What to do:
Could you output the entire listing without altering anything?

Data excerpt:
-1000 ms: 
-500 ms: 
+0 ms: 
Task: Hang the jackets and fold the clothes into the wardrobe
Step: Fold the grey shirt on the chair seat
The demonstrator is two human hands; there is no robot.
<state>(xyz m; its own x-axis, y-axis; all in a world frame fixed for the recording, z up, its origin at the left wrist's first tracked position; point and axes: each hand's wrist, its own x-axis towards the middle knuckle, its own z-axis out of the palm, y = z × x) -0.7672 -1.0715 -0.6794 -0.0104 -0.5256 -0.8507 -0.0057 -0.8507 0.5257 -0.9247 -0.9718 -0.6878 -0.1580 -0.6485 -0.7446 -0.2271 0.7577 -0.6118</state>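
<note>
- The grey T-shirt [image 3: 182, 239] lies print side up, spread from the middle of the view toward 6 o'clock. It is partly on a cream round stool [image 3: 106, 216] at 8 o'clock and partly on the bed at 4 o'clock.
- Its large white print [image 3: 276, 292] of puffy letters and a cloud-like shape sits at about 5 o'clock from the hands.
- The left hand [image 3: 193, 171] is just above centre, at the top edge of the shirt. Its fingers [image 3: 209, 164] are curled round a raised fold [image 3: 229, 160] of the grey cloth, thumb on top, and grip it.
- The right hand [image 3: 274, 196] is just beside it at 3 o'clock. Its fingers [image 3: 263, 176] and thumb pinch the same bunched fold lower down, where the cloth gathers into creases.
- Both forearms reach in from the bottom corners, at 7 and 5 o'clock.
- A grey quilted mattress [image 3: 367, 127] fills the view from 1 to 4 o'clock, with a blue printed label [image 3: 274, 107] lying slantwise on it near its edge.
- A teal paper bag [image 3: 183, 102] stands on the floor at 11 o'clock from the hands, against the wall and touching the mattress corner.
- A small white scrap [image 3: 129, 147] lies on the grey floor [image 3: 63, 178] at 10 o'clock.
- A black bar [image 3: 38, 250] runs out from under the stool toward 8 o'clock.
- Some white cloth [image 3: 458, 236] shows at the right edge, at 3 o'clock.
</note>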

Output for this exercise:
-1000 ms: 
-500 ms: 
+0 ms: 
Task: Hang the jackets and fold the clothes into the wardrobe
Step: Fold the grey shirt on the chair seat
The demonstrator is two human hands; there is no robot.
<state>(xyz m; its own x-axis, y-axis; all in a world frame fixed for the recording, z up, its origin at the left wrist's first tracked position; point and axes: each hand's wrist, its own x-axis towards the middle knuckle, its own z-axis out of the palm, y = z × x) -0.7672 -1.0715 -0.6794 -0.0104 -0.5256 -0.8507 -0.0057 -0.8507 0.5257 -0.9247 -0.9718 -0.6878 -0.1580 -0.6485 -0.7446 -0.2271 0.7577 -0.6118</state>
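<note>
- The grey T-shirt [image 3: 182, 239] lies print side up, spread from the middle of the view toward 6 o'clock. It is partly on a cream round stool [image 3: 106, 216] at 8 o'clock and partly on the bed at 4 o'clock.
- Its large white print [image 3: 276, 292] of puffy letters and a cloud-like shape sits at about 5 o'clock from the hands.
- The left hand [image 3: 193, 171] is just above centre, at the top edge of the shirt. Its fingers [image 3: 209, 164] are curled round a raised fold [image 3: 229, 160] of the grey cloth, thumb on top, and grip it.
- The right hand [image 3: 274, 196] is just beside it at 3 o'clock. Its fingers [image 3: 263, 176] and thumb pinch the same bunched fold lower down, where the cloth gathers into creases.
- Both forearms reach in from the bottom corners, at 7 and 5 o'clock.
- A grey quilted mattress [image 3: 367, 127] fills the view from 1 to 4 o'clock, with a blue printed label [image 3: 274, 107] lying slantwise on it near its edge.
- A teal paper bag [image 3: 183, 102] stands on the floor at 11 o'clock from the hands, against the wall and touching the mattress corner.
- A small white scrap [image 3: 129, 147] lies on the grey floor [image 3: 63, 178] at 10 o'clock.
- A black bar [image 3: 38, 250] runs out from under the stool toward 8 o'clock.
- Some white cloth [image 3: 458, 236] shows at the right edge, at 3 o'clock.
</note>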

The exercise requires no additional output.